4. When to use StringJoiner over StringBuilder

StringJoiner is extremely helpful when you have to join Strings in a Stream.

How to Read Java Console Input | 3 Ways To Read Java Input

Errand: Suppose we need the string “[George:Sally:Fred]”, where we have given a string cluster that contains “George”, “Sally” and “Fred”.

StringJoiner give add(String str) strategy to connect the strings in light of provided delimiter, prefix and addition in the constructor, yet in the event that we utilize StringBuilder to play out our assignment then first we need to attach prefix and afterward emphasize through string exhibit and affix the required delimiter after every component lastly add the prefix. The following is the java program to show both ways.

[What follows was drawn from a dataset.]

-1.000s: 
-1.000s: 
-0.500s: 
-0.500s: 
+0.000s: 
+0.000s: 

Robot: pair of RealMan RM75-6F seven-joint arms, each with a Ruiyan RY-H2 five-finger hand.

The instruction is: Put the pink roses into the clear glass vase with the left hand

import java.util.StringJoiner;
public class Test
{
   public static void main(String[] args)
   {
       String str[] = {"George","Sally","Fred"};
       StringJoiner sj = new StringJoiner(":", "[", "]");
       sj.add("George").add("Sally").add("Fred");
       String desiredString = sj.toString();
       System.out.println(desiredString);
       StringBuilder sb = new StringBuilder();
       sb.append("[");
       if(str.length>0)
       {
           sb.append(str[0]);
           for (int i = 1; i < str.length; i++)
           {
               sb.append(":").append(str[i]);
           }
       }
       sb.append("]");
       String desiredString1 = sb.toString();
       System.out.println(desiredString1);
   }
}

Output –
[George:Sally:Fred]

[George:Sally:Fred]

So, this was all about String vs StringBuffer vs StringBuilder in Java. Hope you like our explanation.

Let’s Discuss How to Detect & Reduce Deadlocks in java?

5. Conclusion

Hence, in this Java tutorial, we learned about the String, StringBuffer and StringBuilder class in Java. Moreover, we saw a comparison of String vs StringBuffer vs StringBuilder. Also, we discussed when to use StringJoiner over StringBuider. Furthermore, if you have any query regarding Java String vs StringBuffer vs StringBuilder, feel free to ask through the comment section.

Leave a Reply

Your email address will not be published. Required fields are marked *

This site is protected by reCAPTCHA and the Google Privacy Policy and Terms of Service apply.